Audiovisual materials. The audiovisual stimuli consisted of sung and spoken versions of each of the three songs, both versions having been video-recorded in a professional recording studio by a female native speaker of English who was also a trained singer. In the sung version, the singer followed the melody and conveyed the emotions expressed in the lyrics. In the spoken version, there was no music, and the singer enunciated the lyrics in an emphatic and poetic manner so that emotions could also be passed on to the listeners. The mean duration of each recorded song was 60.7 s (sung version) and 55.3 s (spoken version), the difference between the two versions being due to the fact that the sung version contained instrumental interludes between verses. A
t-test comparison of the duration of sentence-by-sentence clips showed no statistical differences between sung and spoken versions at the sentence level (
t(86) = 1.914,
p = 0.059). Before the video recording, the singer was allotted two months to become familiar with the songs by singing and reciting them. The six training videos (three in each condition) were edited in
Adobe Premiere Pro CC 2017, which allowed us to add subtitles of the lyrics in English, which were synchronized with the singing, and modify the background (see
Figure 1).
The training materials for both groups of participants consisted of a PowerPoint presentation into which video clips of the three songs were embedded, either sung or recited. In addition, because all the subsequent testing on pronunciation was based on spoken stimuli, it was considered crucial that the singing group should also have access to the spoken version of the lyrics. Thus, during a 15 min sentence-by-sentence learning phase in each session, the singing group also listened to each line of the song in its recited version (see Procedure below).
Word meaning recall task. At the beginning and end of each training session, a list of vocabulary items was distributed to participants (see
Appendix G). Each item consisted of the Chinese translation and then a number of underscores equivalent to the number of letters in the English word, with the first and last letters provided (e.g., “r _ _ _ _ _ _ p” to elicit the word “raindrop”). Participants were expected to fill in the blanks. As the song in the first training session was relatively short and more repetitive, only eight target words were selected, whereas 18 words were selected from each of the two songs tested in the subsequent sessions. Although participants performed this task during the training sessions, not at the time of the pre- or post-tests, the three sets of results were also used as a kind of pretest/post-test to measure the effect of training.
2.3. Procedure
The procedure of the experiment is shown schematically in
Figure 2. First, control measures were taken individually, followed two days later by the pretests. One day after the pretests, participants began the sequence of three training sessions, which were separated by three-day intervals. Finally, the post-test was carried out one day after the last training session. The post-test conditions and tasks were identical to those of the pretest. Both the control measures and the pre- and post-test tasks were performed by participants individually in separate silent rooms. The collection of participants’ responses to the control tasks and pre- and post-tests was carried out by six volunteer teachers and the teacher responsible for leading the experimental groups. The same individuals assisted with the handing out and collecting the word translation tests at the beginning and end of each training session. All materials were then sent to the first author for analysis.

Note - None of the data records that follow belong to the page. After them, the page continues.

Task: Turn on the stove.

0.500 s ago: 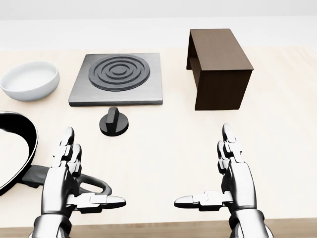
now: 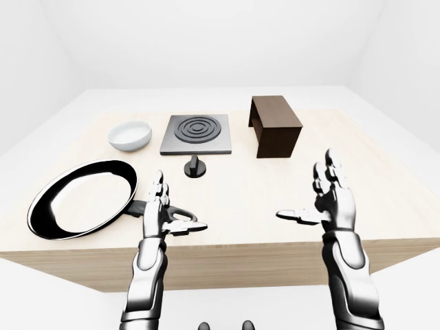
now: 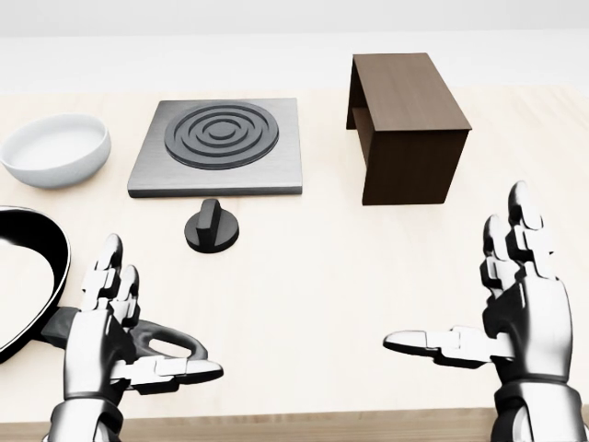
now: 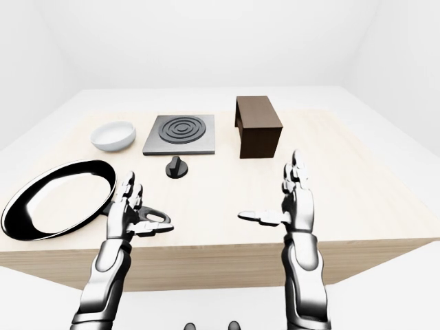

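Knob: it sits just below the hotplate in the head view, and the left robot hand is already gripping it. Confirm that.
Not gripping. In the head view the knob sits below the hotplate, but the left robot hand is open and well short of it.

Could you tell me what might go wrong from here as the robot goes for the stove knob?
The left hand hovers open right over the pan handle, so reaching up-view for the knob may nudge the pan. The knob is small and sits just below the stove; open fingers might slip off it.
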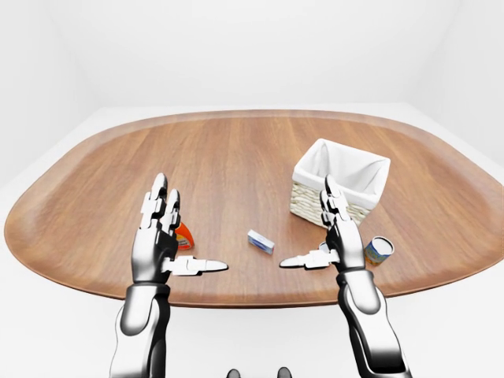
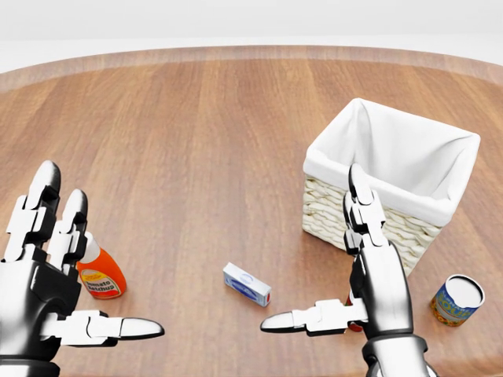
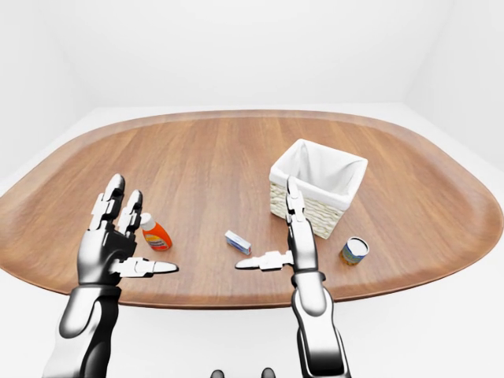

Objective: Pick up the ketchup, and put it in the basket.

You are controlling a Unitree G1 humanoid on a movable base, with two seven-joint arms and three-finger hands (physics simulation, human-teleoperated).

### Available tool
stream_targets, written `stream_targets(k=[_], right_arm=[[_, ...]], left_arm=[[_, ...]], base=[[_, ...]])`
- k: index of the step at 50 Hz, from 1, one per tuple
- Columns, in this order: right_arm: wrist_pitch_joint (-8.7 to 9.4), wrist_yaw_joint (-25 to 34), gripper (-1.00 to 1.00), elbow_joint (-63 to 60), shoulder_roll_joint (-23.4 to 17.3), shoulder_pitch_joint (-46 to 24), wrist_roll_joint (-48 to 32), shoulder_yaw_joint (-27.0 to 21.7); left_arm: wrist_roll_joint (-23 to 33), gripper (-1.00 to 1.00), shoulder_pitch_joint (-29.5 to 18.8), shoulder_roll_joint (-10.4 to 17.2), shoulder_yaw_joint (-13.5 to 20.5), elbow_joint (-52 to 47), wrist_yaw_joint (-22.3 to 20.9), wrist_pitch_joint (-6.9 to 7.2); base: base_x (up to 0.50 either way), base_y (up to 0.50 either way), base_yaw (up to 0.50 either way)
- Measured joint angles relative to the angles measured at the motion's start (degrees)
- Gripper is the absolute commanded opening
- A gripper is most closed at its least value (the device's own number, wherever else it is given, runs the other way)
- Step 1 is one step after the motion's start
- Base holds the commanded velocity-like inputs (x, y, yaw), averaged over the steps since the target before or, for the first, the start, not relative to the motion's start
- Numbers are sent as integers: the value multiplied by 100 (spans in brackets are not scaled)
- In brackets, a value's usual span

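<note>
Oval wood-grain table point(image 3: 236, 150); woven cloth-lined basket point(image 2: 389, 188); orange ketchup bottle point(image 2: 100, 275) lying.

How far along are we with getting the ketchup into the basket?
Nothing is done yet. The ketchup lies on the table beside the open left hand, untouched. The right hand is open too. The basket holds nothing visible. Grasping, carrying and dropping remain.

On the table point(image 2: 196, 118), the basket point(image 2: 393, 184) is placed at two o'clock in the head view. The ketchup point(image 2: 100, 273) is found at eight o'clock, the small box point(image 2: 247, 284) at six, and the can point(image 2: 456, 299) at four.
</note>
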Motion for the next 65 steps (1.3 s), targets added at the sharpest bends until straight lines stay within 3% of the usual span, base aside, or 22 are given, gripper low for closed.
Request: stream_targets(k=[7,26,37,43,49,65], right_arm=[[0,-40,100,-6,-1,-7,-33,36],[0,57,100,-131,-30,103,-32,111],[0,25,100,-125,-27,69,-40,76],[0,46,100,-53,-45,114,46,-32],[-13,62,100,29,-51,139,97,-106],[-34,80,100,108,-51,174,136,-164]], left_arm=[[31,100,-1,-8,-15,6,10,0],[85,100,37,-19,-60,38,7,0],[151,100,33,-14,-80,-32,14,0],[102,100,21,164,641,214,-65,0],[120,100,-23,257,1149,429,-129,-16],[132,100,-128,434,1805,854,-176,-128]], base=[[0,0,0],[49,0,0],[0,0,0],[0,0,0],[0,0,0],[0,0,0]])
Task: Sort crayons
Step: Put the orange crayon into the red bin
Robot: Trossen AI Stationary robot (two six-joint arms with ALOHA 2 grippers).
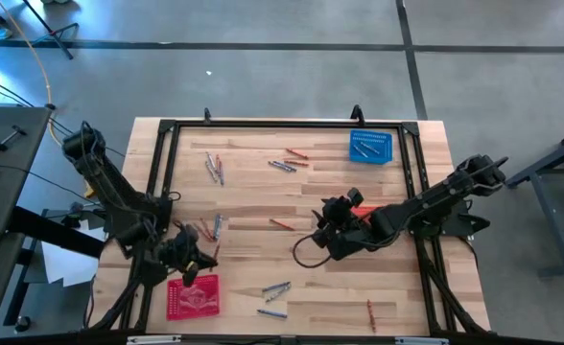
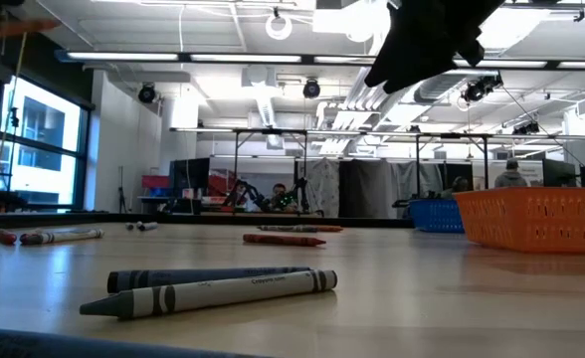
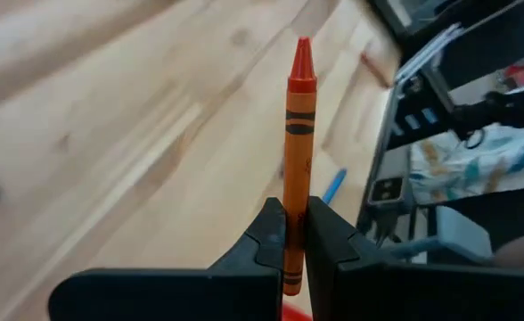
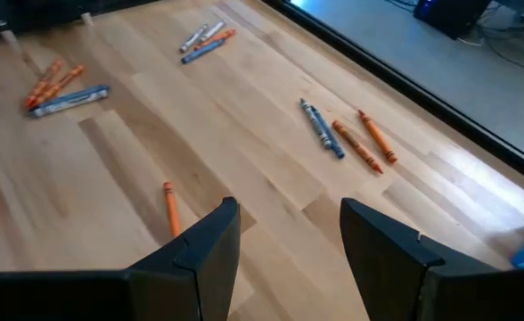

As noted, the three training sessions for the two experimental conditions took place at three-day intervals. The two groups of participants were guided through the training procedure by the same teacher in consecutive sessions and in separate multimedia classrooms equipped with large computer screens. All training sessions were video-recorded by four cameras (AVA AE-A6 Recording and Playing System) to check for fidelity to the scripted procedure and involvement in the activity on the part of the students. Stills taken from video recordings of the first session in the two classroom conditions can be seen in
Figure 3.
The training sessions were guided by one of the host school’s English teaching staff who had volunteered to assist in the experiment. Prior to each session, she was briefed in a 90 min online meeting by the first author on the procedure to follow during that session. She then carried out two trials of the training session, which were video-recorded, one for each experimental condition, using different groups of students, who were not study participants but in the same grade as participants. Recordings of her performance were viewed by and discussed with the three authors, with her participation. There was full agreement that the teacher was able to conduct all sessions effectively and in a way that generated participation from the students present. Hence, no changes were made to the original design.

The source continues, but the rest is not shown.